* Work required *
Of the material below, only the lines from the line containing "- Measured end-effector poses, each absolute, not" down to the line containing "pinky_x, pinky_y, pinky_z" belong in the answer, written out exactly.

* Task data *
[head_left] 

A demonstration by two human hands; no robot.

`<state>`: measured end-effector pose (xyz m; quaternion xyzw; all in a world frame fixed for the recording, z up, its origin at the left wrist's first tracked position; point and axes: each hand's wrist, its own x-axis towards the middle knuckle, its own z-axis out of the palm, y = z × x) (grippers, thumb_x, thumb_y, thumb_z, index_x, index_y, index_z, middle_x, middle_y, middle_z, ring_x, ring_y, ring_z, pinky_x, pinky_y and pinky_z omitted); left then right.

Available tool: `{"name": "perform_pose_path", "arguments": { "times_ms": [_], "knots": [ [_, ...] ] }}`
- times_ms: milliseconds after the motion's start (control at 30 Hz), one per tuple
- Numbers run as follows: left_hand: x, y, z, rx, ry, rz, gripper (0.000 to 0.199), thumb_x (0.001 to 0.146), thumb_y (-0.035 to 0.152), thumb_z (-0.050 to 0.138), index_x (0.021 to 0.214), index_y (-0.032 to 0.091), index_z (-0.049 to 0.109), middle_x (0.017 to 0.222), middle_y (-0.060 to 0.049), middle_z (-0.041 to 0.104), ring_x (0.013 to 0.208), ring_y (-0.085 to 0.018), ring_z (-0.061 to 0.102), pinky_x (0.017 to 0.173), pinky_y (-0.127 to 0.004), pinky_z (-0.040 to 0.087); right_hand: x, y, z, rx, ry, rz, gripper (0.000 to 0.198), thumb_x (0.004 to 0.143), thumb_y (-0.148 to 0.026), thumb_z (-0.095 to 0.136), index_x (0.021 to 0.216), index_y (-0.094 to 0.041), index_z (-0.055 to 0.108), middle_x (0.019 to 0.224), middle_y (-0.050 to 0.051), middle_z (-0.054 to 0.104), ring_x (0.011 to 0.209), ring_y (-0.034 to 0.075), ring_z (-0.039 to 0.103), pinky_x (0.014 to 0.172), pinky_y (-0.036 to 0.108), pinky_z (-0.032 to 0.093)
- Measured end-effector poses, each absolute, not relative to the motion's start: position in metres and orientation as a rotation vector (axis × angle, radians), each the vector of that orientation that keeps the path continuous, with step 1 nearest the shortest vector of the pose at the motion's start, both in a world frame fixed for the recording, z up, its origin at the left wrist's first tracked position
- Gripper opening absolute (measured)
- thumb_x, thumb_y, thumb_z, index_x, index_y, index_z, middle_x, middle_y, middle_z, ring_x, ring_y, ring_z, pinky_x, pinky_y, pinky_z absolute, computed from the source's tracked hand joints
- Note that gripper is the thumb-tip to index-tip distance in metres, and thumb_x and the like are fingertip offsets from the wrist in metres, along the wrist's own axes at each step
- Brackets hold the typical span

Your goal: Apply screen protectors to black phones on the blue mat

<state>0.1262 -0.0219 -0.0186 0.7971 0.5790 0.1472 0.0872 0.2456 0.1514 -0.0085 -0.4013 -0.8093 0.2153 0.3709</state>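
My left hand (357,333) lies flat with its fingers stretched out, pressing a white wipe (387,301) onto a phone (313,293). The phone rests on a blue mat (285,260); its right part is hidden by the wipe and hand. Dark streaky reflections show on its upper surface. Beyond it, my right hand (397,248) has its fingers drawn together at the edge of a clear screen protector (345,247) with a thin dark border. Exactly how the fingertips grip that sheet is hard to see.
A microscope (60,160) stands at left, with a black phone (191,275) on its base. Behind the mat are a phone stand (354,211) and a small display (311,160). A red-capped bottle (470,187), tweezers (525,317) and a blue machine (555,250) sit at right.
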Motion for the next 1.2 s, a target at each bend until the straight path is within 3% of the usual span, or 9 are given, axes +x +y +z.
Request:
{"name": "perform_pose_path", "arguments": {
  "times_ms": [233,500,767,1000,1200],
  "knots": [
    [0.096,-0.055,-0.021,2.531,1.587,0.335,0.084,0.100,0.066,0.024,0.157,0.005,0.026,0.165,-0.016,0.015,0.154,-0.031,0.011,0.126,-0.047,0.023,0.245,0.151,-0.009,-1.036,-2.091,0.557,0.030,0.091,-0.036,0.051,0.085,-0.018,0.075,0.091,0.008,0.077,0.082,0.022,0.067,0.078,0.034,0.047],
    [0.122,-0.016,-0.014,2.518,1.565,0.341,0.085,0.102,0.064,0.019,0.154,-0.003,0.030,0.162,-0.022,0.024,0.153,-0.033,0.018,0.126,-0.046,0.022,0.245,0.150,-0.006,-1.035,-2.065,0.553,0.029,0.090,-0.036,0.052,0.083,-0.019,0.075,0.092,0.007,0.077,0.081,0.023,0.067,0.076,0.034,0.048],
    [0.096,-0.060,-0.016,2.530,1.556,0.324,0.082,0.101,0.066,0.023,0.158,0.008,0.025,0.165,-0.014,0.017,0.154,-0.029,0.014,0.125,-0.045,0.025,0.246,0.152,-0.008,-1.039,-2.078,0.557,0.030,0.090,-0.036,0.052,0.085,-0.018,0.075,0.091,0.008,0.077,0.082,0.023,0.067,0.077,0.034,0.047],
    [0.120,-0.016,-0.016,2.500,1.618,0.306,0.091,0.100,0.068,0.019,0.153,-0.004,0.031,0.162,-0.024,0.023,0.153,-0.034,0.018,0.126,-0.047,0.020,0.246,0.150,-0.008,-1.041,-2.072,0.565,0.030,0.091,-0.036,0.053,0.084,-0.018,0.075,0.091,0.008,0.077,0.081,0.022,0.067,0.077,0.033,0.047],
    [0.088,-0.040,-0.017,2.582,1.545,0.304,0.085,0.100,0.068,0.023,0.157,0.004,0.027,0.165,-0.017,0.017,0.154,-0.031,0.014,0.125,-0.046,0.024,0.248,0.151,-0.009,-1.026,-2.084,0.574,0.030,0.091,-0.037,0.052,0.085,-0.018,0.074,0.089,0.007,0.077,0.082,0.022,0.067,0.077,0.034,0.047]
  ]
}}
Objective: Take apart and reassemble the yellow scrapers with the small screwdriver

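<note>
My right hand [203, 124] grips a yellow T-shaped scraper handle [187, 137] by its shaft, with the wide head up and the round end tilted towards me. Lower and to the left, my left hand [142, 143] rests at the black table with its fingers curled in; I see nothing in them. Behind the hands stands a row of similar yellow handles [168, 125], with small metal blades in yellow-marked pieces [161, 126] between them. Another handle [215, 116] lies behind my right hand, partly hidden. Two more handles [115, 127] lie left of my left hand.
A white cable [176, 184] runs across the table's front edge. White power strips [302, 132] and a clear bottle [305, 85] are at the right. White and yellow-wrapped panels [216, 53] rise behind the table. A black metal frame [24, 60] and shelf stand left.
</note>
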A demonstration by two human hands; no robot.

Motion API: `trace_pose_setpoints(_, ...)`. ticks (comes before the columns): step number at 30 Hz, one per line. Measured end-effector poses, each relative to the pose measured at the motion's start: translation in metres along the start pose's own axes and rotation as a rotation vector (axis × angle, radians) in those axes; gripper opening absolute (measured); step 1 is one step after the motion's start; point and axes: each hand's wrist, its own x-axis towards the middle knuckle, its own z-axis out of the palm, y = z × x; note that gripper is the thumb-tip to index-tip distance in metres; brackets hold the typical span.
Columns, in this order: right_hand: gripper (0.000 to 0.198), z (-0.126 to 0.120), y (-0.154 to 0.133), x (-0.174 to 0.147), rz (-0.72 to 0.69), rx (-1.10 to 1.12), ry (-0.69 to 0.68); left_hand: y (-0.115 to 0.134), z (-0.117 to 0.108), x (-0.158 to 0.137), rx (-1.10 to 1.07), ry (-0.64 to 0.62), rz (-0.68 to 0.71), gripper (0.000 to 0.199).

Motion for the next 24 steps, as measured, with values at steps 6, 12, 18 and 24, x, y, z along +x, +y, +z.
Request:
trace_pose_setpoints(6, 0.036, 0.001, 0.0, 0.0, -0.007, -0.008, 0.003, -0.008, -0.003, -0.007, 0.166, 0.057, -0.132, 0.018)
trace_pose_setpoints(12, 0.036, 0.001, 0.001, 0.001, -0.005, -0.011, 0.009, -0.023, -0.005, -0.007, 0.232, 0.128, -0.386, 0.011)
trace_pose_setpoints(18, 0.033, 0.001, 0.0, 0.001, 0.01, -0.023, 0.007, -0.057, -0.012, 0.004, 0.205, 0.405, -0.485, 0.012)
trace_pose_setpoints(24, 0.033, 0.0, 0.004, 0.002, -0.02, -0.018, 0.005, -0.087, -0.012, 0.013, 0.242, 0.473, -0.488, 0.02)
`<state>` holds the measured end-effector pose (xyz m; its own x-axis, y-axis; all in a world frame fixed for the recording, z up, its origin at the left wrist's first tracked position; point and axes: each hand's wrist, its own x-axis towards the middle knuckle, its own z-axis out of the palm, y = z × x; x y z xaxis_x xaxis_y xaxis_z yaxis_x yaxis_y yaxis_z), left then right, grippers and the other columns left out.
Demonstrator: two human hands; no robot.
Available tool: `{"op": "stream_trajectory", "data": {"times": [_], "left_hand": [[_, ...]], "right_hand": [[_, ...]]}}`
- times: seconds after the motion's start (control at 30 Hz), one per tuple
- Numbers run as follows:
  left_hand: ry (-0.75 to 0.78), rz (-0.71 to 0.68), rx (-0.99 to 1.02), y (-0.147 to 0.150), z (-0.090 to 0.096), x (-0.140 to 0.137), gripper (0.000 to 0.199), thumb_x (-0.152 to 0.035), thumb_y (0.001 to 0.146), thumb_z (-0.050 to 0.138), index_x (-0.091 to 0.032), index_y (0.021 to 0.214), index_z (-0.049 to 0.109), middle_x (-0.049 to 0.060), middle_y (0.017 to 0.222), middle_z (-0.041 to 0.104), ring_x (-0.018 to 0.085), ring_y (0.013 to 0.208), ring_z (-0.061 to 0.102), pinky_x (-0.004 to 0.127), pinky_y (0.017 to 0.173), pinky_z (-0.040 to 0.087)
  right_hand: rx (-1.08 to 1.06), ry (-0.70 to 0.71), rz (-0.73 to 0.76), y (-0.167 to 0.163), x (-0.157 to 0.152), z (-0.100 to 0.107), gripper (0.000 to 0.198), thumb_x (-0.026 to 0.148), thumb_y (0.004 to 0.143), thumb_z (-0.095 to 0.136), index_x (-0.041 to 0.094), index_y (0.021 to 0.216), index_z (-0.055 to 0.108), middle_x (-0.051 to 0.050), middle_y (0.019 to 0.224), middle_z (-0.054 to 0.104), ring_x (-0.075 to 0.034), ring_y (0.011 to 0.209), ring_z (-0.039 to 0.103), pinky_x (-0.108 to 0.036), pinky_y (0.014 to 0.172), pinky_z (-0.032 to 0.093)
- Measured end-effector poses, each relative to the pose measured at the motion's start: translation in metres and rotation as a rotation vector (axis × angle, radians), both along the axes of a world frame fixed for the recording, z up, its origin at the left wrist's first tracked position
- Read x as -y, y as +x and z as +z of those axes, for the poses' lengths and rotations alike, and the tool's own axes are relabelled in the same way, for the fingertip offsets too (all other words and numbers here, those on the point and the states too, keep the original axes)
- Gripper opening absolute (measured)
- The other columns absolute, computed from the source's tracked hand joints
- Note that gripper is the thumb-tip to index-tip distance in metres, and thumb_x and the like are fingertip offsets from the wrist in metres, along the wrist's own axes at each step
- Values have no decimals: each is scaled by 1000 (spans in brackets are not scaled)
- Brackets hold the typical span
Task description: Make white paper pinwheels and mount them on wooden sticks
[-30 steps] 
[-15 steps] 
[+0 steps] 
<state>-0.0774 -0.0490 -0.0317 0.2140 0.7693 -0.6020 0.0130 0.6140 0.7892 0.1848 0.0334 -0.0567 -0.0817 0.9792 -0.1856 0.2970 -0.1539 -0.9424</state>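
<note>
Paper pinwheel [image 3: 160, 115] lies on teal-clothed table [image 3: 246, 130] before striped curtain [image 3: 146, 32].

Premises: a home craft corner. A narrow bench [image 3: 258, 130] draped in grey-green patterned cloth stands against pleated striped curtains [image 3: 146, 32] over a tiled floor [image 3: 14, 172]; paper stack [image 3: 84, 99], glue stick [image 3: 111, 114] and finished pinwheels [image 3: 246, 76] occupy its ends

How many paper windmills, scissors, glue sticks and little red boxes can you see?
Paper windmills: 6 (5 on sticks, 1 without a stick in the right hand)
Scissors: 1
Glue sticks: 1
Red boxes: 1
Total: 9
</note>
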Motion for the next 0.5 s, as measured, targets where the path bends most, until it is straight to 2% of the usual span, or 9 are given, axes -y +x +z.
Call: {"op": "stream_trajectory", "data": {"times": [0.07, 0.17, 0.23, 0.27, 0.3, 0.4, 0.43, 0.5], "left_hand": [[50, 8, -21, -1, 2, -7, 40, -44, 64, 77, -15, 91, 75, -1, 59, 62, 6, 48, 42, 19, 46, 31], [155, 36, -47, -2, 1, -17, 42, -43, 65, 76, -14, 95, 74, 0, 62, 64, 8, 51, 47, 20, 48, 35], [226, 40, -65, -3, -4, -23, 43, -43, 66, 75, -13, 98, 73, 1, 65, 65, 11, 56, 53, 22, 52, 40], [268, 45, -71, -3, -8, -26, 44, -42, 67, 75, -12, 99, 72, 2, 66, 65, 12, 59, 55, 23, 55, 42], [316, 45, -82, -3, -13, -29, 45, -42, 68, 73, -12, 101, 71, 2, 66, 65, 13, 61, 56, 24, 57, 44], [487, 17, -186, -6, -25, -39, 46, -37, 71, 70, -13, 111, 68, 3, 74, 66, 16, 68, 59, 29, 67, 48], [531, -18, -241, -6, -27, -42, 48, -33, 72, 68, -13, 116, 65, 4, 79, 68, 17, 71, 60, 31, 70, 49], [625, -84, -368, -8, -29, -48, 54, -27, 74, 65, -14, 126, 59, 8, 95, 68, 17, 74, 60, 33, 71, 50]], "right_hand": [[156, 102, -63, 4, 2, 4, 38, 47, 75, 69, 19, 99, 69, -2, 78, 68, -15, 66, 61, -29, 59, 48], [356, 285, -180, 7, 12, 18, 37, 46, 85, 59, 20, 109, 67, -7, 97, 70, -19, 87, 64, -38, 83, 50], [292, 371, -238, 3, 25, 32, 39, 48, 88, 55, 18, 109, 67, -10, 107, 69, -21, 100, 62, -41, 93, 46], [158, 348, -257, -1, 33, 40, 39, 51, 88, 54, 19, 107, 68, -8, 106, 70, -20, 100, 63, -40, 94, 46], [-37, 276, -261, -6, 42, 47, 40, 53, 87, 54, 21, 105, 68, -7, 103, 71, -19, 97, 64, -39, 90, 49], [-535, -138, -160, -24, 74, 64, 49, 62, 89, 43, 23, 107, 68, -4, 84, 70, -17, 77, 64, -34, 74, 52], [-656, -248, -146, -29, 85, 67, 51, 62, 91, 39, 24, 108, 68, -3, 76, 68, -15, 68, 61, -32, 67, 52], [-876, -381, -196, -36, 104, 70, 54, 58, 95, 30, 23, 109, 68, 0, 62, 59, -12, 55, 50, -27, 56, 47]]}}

* Exercise answer *
- Measured end-effector poses, each absolute, not relative to the motion's start: position in metres and orientation as a rotation vector (axis × angle, radians), each the vector of that orientation that keeps the path continuous, with step 1 nearest the shortest vector of the pose at the motion's start, both in a world frame fixed for the recording, z up, its origin at the left wrist's first tracked position
- Gripper opening absolute (measured)
- thumb_x, thumb_y, thumb_z, index_x, index_y, index_z, middle_x, middle_y, middle_z, ring_x, ring_y, ring_z, pinky_x, pinky_y, pinky_z absolute, computed from the source's tracked hand joints

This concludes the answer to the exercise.